## Task directions
Could you print the full listing again, exactly as written?

## Records to process
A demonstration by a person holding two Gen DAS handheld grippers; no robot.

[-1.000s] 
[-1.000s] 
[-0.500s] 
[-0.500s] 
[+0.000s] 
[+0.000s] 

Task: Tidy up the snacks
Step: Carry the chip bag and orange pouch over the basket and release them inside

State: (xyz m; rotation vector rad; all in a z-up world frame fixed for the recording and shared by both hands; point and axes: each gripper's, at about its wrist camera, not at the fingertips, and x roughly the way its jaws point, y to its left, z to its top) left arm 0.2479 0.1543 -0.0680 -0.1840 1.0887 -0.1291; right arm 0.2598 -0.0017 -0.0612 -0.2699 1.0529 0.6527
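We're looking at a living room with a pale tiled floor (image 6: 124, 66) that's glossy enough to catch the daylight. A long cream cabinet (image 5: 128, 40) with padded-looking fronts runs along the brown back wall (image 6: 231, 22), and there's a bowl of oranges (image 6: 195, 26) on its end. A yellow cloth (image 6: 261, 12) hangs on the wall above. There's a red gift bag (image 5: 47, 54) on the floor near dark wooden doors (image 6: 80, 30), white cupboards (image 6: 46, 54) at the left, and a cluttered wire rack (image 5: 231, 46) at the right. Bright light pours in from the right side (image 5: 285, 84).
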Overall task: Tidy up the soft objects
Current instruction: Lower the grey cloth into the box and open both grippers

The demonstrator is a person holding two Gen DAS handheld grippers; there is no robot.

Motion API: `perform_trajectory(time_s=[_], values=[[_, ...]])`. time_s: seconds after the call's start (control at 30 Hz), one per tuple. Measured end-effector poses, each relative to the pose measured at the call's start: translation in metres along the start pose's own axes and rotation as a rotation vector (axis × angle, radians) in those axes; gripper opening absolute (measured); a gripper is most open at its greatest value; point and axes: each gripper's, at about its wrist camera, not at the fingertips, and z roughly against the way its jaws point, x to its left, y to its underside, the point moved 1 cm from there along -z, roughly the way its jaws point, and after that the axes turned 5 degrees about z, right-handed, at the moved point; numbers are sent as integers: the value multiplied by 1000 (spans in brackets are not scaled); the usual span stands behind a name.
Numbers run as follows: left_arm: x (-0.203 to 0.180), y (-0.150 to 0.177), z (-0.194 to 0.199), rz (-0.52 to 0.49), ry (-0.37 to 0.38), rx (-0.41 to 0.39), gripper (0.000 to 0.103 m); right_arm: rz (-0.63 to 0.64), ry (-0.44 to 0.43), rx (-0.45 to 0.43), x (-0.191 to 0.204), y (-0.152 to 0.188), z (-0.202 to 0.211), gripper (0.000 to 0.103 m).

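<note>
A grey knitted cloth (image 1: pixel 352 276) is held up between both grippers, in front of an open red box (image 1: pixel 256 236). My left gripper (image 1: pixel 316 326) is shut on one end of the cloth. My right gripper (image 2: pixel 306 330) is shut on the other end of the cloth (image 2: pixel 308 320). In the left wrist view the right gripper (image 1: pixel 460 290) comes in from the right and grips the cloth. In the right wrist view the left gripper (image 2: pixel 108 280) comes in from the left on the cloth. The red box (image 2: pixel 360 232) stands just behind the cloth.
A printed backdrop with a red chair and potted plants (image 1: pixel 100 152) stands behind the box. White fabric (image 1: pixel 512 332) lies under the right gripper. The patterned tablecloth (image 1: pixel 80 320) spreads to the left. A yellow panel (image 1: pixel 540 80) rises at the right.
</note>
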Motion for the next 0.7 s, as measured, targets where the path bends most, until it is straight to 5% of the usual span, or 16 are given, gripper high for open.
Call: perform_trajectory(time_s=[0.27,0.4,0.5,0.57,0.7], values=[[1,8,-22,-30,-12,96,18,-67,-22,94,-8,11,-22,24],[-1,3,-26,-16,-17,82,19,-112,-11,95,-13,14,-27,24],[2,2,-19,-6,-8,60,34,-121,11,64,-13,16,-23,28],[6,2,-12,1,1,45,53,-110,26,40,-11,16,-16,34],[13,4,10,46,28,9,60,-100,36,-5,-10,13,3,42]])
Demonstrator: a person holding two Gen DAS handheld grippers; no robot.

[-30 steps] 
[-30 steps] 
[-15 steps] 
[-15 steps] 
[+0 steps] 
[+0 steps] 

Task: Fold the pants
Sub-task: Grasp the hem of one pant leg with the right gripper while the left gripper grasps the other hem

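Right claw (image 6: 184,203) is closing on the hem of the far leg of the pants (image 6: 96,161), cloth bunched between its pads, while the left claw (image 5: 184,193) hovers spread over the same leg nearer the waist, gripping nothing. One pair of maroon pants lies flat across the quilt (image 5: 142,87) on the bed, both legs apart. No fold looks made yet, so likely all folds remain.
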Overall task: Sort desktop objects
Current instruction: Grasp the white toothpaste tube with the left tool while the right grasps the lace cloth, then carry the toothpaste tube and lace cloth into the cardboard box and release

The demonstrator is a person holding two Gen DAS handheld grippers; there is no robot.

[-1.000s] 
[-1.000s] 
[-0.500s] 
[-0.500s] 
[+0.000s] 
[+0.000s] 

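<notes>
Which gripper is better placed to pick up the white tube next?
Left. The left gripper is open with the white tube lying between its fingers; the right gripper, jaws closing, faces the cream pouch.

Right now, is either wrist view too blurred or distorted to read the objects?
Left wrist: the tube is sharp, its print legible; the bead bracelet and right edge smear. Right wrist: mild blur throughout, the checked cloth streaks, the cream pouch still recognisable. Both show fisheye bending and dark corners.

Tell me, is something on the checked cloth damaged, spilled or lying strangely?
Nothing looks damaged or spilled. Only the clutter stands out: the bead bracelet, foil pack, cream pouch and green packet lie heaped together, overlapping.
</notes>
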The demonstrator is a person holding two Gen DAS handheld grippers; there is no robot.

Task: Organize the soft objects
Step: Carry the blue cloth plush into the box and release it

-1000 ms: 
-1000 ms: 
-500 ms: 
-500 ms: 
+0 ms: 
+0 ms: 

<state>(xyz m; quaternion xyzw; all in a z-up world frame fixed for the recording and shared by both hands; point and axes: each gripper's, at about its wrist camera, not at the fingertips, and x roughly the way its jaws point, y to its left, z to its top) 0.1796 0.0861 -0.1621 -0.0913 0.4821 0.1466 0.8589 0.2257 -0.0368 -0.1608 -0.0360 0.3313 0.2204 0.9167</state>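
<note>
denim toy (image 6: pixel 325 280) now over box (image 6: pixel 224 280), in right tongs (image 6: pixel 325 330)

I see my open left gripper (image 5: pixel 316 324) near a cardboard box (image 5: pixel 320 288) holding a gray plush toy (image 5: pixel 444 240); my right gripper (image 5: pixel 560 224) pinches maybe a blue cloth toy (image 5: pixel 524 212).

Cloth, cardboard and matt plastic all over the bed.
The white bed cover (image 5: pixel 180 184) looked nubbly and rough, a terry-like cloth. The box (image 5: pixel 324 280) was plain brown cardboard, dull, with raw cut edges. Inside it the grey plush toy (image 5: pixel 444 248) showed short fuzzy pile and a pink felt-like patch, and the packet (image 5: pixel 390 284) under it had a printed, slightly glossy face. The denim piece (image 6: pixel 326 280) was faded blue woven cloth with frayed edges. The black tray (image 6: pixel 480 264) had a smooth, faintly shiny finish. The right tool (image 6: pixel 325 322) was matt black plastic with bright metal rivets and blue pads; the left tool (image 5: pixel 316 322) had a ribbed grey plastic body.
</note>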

## Answer for the task
A demonstration by a person holding two Gen DAS handheld grippers; no robot.

[-1.000s] 
[-1.000s] 
[-0.500s] 
[-0.500s] 
[+0.000s] 
[+0.000s] 

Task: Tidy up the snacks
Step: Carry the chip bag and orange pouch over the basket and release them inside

State: (xyz m; rotation vector rad; all in a z-up world frame fixed for the recording and shared by both hands; point and axes: each gripper's, at about its wrist camera, not at the fingertips, and x roughly the way its jaws point, y to its left, z to its top) left arm 0.2479 0.1543 -0.0680 -0.1840 1.0887 -0.1291; right arm 0.2598 -0.0017 -0.0612 -0.2699 1.0529 0.6527
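We're looking at a living room with a pale tiled floor (image 6: 124, 66) that's glossy enough to catch the daylight. A long cream cabinet (image 5: 128, 40) with padded-looking fronts runs along the brown back wall (image 6: 231, 22), and there's a bowl of oranges (image 6: 195, 26) on its end. A yellow cloth (image 6: 261, 12) hangs on the wall above. There's a red gift bag (image 5: 47, 54) on the floor near dark wooden doors (image 6: 80, 30), white cupboards (image 6: 46, 54) at the left, and a cluttered wire rack (image 5: 231, 46) at the right. Bright light pours in from the right side (image 5: 285, 84).
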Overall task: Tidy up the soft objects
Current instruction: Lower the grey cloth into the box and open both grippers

The demonstrator is a person holding two Gen DAS handheld grippers; there is no robot.

Motion API: `perform_trajectory(time_s=[_], values=[[_, ...]])`. time_s: seconds after the call's start (control at 30 Hz), one per tuple. Measured end-effector poses, each relative to the pose measured at the call's start: translation in metres along the start pose's own axes and rotation as a rotation vector (axis × angle, radians) in those axes; gripper opening absolute (measured); a gripper is most open at its greatest value; point and axes: each gripper's, at about its wrist camera, not at the fingertips, and z roughly against the way its jaws point, x to its left, y to its underside, the point moved 1 cm from there along -z, roughly the way its jaws point, and after that the axes turned 5 degrees about z, right-handed, at the moved point; numbers are sent as integers: the value multiplied by 1000 (spans in brackets are not scaled); the usual span stands behind a name.
Numbers run as follows: left_arm: x (-0.203 to 0.180), y (-0.150 to 0.177), z (-0.194 to 0.199), rz (-0.52 to 0.49), ry (-0.37 to 0.38), rx (-0.41 to 0.39), gripper (0.000 to 0.103 m); right_arm: rz (-0.63 to 0.64), ry (-0.44 to 0.43), rx (-0.45 to 0.43), x (-0.191 to 0.204), y (-0.152 to 0.188), z (-0.202 to 0.211), gripper (0.000 to 0.103 m).

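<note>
A grey knitted cloth (image 1: pixel 352 276) is held up between both grippers, in front of an open red box (image 1: pixel 256 236). My left gripper (image 1: pixel 316 326) is shut on one end of the cloth. My right gripper (image 2: pixel 306 330) is shut on the other end of the cloth (image 2: pixel 308 320). In the left wrist view the right gripper (image 1: pixel 460 290) comes in from the right and grips the cloth. In the right wrist view the left gripper (image 2: pixel 108 280) comes in from the left on the cloth. The red box (image 2: pixel 360 232) stands just behind the cloth.
A printed backdrop with a red chair and potted plants (image 1: pixel 100 152) stands behind the box. White fabric (image 1: pixel 512 332) lies under the right gripper. The patterned tablecloth (image 1: pixel 80 320) spreads to the left. A yellow panel (image 1: pixel 540 80) rises at the right.
</note>
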Motion for the next 0.7 s, as measured, targets where the path bends most, until it is straight to 5% of the usual span, or 16 are given, gripper high for open.
Call: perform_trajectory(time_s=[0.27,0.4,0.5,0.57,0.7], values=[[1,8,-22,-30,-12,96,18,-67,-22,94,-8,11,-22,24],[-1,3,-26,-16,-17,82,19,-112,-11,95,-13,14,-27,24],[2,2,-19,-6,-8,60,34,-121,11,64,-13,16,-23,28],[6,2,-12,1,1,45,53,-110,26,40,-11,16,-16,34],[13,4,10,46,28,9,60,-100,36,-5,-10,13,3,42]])
Demonstrator: a person holding two Gen DAS handheld grippers; no robot.

[-30 steps] 
[-30 steps] 
[-15 steps] 
[-15 steps] 
[+0 steps] 
[+0 steps] 

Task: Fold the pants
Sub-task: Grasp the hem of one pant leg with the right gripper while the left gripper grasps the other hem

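Right claw (image 6: 184,203) is closing on the hem of the far leg of the pants (image 6: 96,161), cloth bunched between its pads, while the left claw (image 5: 184,193) hovers spread over the same leg nearer the waist, gripping nothing. One pair of maroon pants lies flat across the quilt (image 5: 142,87) on the bed, both legs apart. No fold looks made yet, so likely all folds remain.
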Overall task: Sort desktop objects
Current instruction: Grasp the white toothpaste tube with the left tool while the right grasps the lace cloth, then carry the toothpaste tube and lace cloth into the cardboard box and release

The demonstrator is a person holding two Gen DAS handheld grippers; there is no robot.

[-1.000s] 
[-1.000s] 
[-0.500s] 
[-0.500s] 
[+0.000s] 
[+0.000s] 

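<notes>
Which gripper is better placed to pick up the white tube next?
Left. The left gripper is open with the white tube lying between its fingers; the right gripper, jaws closing, faces the cream pouch.

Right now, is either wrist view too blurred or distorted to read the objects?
Left wrist: the tube is sharp, its print legible; the bead bracelet and right edge smear. Right wrist: mild blur throughout, the checked cloth streaks, the cream pouch still recognisable. Both show fisheye bending and dark corners.

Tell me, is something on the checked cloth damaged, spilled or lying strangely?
Nothing looks damaged or spilled. Only the clutter stands out: the bead bracelet, foil pack, cream pouch and green packet lie heaped together, overlapping.
</notes>
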The demonstrator is a person holding two Gen DAS handheld grippers; there is no robot.

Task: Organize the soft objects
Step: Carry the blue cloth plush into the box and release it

-1000 ms: 
-1000 ms: 
-500 ms: 
-500 ms: 
+0 ms: 
+0 ms: 

<state>(xyz m; quaternion xyzw; all in a z-up world frame fixed for the recording and shared by both hands; point and axes: each gripper's, at about its wrist camera, not at the fingertips, and x roughly the way its jaws point, y to its left, z to its top) 0.1796 0.0861 -0.1621 -0.0913 0.4821 0.1466 0.8589 0.2257 -0.0368 -0.1608 -0.0360 0.3313 0.2204 0.9167</state>
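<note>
denim toy (image 6: pixel 325 280) now over box (image 6: pixel 224 280), in right tongs (image 6: pixel 325 330)

I see my open left gripper (image 5: pixel 316 324) near a cardboard box (image 5: pixel 320 288) holding a gray plush toy (image 5: pixel 444 240); my right gripper (image 5: pixel 560 224) pinches maybe a blue cloth toy (image 5: pixel 524 212).

Cloth, cardboard and matt plastic all over the bed.
The white bed cover (image 5: pixel 180 184) looked nubbly and rough, a terry-like cloth. The box (image 5: pixel 324 280) was plain brown cardboard, dull, with raw cut edges. Inside it the grey plush toy (image 5: pixel 444 248) showed short fuzzy pile and a pink felt-like patch, and the packet (image 5: pixel 390 284) under it had a printed, slightly glossy face. The denim piece (image 6: pixel 326 280) was faded blue woven cloth with frayed edges. The black tray (image 6: pixel 480 264) had a smooth, faintly shiny finish. The right tool (image 6: pixel 325 322) was matt black plastic with bright metal rivets and blue pads; the left tool (image 5: pixel 316 322) had a ribbed grey plastic body.
</note>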

What came before is the finished answer.